The Dual Penal State

- Project in Progress Page -


Markus Dubber



Preface

What's this then?
It's an experiment, a project-in-progress page that, well, traces the progress of the Dual Penal State project online. As papers related to the project appear online (in the usual places, most notably SSRN), they are integrated into the outline, which functions as the rug that holds the room together ... if that's possible while the room is still being assembled (see Coen & Coen 1998); citation and access information for published versions of (most of) the (English-language) papers and books is available here.

Will it be a book?
Yes, for now (also available in paperback, and in German and Spanish). But who knows what academic publishing will look like a few years from now? Or next year, for that matter? Papers (formerly known as "journal articles") have moved online (as have the "journals"), so why wouldn't longer works (formerly known as "books")? "Articles" are being "prepublished" (and "preprinted") online, so why wouldn't "books"?

What's it about?
For some time, I've been puzzling over two concepts--"law" and "police." Let's call them modes of governance. Whatever they're called, the distinction between law and police seemed to me to get at some interesting features of how people have governed, and have thought and talked about governing, for quite some time: since the days of Ancient Greece or at least since the Enlightenment, depending on who's counting.

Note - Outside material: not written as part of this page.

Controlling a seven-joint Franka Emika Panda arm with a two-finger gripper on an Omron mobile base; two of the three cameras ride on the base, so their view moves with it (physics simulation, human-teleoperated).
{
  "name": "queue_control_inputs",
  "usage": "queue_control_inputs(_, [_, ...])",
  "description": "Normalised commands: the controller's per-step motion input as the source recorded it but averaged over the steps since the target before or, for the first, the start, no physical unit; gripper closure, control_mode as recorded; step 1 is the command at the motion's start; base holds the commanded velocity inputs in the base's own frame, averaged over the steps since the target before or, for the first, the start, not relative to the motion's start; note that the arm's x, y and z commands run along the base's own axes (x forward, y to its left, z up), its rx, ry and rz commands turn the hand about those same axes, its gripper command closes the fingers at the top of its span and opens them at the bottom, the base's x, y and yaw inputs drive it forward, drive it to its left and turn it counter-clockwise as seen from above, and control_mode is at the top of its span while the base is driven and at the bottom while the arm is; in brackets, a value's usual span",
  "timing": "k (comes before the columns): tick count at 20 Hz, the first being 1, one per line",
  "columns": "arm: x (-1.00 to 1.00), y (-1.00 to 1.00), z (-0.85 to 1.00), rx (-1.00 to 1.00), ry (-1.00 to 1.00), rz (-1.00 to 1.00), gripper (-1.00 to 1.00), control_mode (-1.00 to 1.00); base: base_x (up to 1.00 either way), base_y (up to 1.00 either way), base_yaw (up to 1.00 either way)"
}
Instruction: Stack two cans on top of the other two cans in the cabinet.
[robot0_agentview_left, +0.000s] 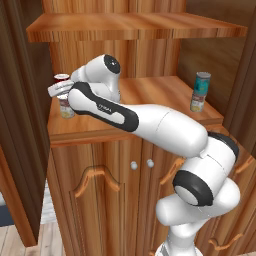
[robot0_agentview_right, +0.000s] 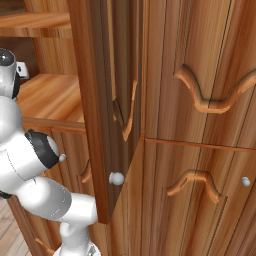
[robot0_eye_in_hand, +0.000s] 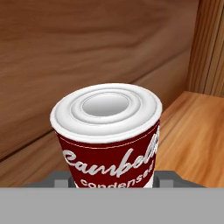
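My gripper (robot0_agentview_left: 58, 90) is shut on the dark red and white can (robot0_agentview_left: 61, 78) at the left end of the cabinet shelf (robot0_agentview_left: 150, 92). That can sits directly over the pale yellowish can (robot0_agentview_left: 66, 108); my hand hides where they meet. In the hand view the red and white can (robot0_eye_in_hand: 109, 131) stands upright between my fingertips (robot0_eye_in_hand: 59, 179), close to the cabinet's wooden wall. At the shelf's right end the teal can (robot0_agentview_left: 203, 82) stands upright on the red, white and yellow can (robot0_agentview_left: 197, 103).
An upper shelf (robot0_agentview_left: 135, 27) hangs low over the cans. The open cabinet door (robot0_agentview_right: 100, 100) stands edge-on to my right, with a round knob (robot0_agentview_right: 116, 178). Below the shelf are closed doors with knobs (robot0_agentview_left: 134, 164).
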Motion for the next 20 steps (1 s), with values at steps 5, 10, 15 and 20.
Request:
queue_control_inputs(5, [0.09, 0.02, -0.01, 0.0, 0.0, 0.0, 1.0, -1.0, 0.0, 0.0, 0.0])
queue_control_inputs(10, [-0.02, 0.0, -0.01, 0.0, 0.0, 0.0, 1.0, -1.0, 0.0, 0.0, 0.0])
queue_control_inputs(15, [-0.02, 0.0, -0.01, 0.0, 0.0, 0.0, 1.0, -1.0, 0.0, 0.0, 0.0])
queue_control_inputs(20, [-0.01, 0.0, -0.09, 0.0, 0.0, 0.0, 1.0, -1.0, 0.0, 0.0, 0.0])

I wrote a book (The Police Power) to see whether this vague sense of significance was based on anything resembling historical evidence; having convinced myself, and some others, that it was, I then set out--with the help of patient colleagues and friends--to find a place for the distinction between law and police in the disciplinary landscape of contemporary scholarship and, eventually, to respond to questions like "but what does it do?" (or its common variant "but what normative work does it do?") and, more specifically, "why don't you work this out in a general theory of criminal law?" This site records my ongoing attempt to address these and related questions.

What's the point?
There are two points, really. The obvious point is to lay out a comprehensive critical analysis of the modern penal state from the perspectives of law and police. (While I'm not a big fan of the amorphous and overchewed term "rule of law," historian Jill Lepore's pithy summary of my take on the distinction is helpful enough as a starting point: "Under the rule of law, people are equals; under the rule of police, we are not.") The less obvious one is to illustrate, using the state's penal power as an example, a general approach to legal scholarship, which regards the critical analysis of law (New Legal Science) as complementing the critical analysis of police (New Police Science) to constitute a comprehensive analysis of state power (New State Science).